In other Las Vegas Valley races, North Las Vegas incumbent Councilwoman Shari Buck sailed into a third and final term as Ward 4’s representative. In Henderson, Andy Hafen narrowly won a sixth term on the Henderson City Council, while voters chose Gerri Schroder to replace longtime Councilwoman Amanda Cyphers.

In the race for the Las Vegas Municipal Court Department 6 judgeship, Lynn Avants, a 37-year-old deputy public defender, and 42-year-old lawyer Martin Hastings got the most votes and will face off in the June 5 general election.

Goodman won his third and final four-year term with his next nearest competitor, council critic and former entertainer Tom McGowan, getting 7 percent of the vote.

For any other politician, that might have been cause to celebrate. But at his campaign party at downtown’s Ice House Lounge, which featured a showgirl and Elvis impersonator, Goodman made a sour face when he heard early results indicating he would not approach 90 percent.

“It is what it is,” he said. “We’re surrounded by great people tonight and are having a great time.”

Goodman had gotten nearly 86 percent of the vote four years ago and was privately telling people he was gunning for 90 percent this time.

In the Ward 1 race, polls by both campaigns had Tarkanian leading throughout. But with two solid opponents able to raise money, some thought Tarkanian would not avoid a June runoff.

Tarkanian, who was criticized by Bisch for maverick stances on the council, said voters did not believe the negative mailers sent against her.

“Voters want someone who asks question, who’s not voting the way everybody else votes,” Tarkanian said. “This is an affirmation of that kind of independent position.”

Bisch said low voter turnout hurt her.

“Tarkanian has been in Las Vegas longer than I’ve been,” she said. “People in a lot bigger numbers said they supported me. A lot just didn’t show up.”

Those who did show up at the polls said electing council members is important because they deal with issues such as traffic, crime and the quality of parks.

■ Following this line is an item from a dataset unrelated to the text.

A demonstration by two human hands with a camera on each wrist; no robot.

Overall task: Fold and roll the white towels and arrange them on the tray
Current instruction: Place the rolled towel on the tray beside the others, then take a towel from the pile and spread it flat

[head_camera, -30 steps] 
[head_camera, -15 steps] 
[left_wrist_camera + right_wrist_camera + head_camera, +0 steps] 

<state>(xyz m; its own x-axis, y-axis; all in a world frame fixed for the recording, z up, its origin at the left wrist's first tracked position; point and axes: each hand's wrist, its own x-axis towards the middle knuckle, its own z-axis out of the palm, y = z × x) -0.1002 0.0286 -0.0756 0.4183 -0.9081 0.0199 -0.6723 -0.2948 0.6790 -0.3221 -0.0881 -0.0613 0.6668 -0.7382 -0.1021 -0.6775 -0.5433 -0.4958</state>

“I have a vested interest in the neighborhood,” said Bill Cruz, voting at Wasden Elementary School in Ward 1.

Dirk Ravenholt, also voting at Wasden, said that lower seats could be a jumping-off point for higher political office, pointing to former Municipal Court judges now on the state Supreme Court.

Bisch spent the day sitting on the open bed of a truck across the street from Wasden Elementary, waving at voters and talking to them as they walked to and from the polls.

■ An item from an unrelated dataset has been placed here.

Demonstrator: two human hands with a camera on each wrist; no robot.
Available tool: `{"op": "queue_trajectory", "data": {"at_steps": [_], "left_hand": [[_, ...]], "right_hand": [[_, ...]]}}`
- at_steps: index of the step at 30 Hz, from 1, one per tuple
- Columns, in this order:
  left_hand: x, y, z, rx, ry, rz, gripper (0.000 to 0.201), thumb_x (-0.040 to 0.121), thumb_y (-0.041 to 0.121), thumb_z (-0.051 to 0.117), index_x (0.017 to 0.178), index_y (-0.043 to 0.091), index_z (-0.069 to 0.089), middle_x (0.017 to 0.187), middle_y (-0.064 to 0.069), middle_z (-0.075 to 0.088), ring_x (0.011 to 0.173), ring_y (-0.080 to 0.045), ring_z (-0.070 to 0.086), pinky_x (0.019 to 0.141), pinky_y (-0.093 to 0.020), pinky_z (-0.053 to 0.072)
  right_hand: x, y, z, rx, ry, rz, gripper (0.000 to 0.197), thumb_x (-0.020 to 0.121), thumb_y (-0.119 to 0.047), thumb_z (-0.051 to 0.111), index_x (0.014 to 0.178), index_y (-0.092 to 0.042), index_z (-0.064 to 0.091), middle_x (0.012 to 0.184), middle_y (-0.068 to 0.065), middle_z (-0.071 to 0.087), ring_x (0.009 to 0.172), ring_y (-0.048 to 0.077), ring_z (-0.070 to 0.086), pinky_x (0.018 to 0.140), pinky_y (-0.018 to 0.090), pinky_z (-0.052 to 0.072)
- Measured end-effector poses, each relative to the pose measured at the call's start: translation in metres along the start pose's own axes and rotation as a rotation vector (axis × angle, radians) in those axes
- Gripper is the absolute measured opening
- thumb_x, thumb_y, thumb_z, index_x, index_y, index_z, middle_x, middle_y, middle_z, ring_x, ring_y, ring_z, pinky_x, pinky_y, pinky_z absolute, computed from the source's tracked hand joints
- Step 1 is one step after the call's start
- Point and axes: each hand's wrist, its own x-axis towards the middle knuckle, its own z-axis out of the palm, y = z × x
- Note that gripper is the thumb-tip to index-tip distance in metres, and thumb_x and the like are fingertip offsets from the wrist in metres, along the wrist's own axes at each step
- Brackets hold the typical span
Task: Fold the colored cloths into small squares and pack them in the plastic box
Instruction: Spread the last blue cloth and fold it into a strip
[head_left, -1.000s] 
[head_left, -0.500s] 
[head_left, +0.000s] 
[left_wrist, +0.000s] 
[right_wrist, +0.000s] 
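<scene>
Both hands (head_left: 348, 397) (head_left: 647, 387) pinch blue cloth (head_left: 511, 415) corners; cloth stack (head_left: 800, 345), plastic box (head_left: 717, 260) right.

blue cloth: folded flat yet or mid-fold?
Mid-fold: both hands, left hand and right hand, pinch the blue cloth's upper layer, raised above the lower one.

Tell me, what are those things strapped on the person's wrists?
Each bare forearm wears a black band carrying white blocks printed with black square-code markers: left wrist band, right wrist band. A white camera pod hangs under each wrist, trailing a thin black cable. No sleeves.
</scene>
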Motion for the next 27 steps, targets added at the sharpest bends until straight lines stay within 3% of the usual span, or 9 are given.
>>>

“This is grass-roots politics,” she said.

Bisch had not called Tarkanian to concede late Tuesday night and continued with one of her campaign themes even after the race was decided.

“Not a whole lot has been done in neighborhoods and Ward 1,” Bisch said.

In Ward 5, 10 candidates faced off, nearly all jumping into the race after former Councilman Lawrence Weekly received an appointment to the Clark County Commission. Many contenders said they would not have filed if Weekly had sought re-election.

With Barlow, 35, and Truesdell, 26, the candidates were former Assemblyman Gene Collins, the Rev. Marion Bennett, former city worker Richard Blue, Sandra Summers-Armstrong, Katherine “Katie” Duncan, Jeffrey Loveall, Earnestine Howell and Marcia Washington.

Collins finished a distant third to Barlow and Truesdell, with 6 percent of the vote.

While Barlow and Truesdell had hundreds of thousands of dollars in campaign contributions, the rest of the field struggled to raise significant amounts of money.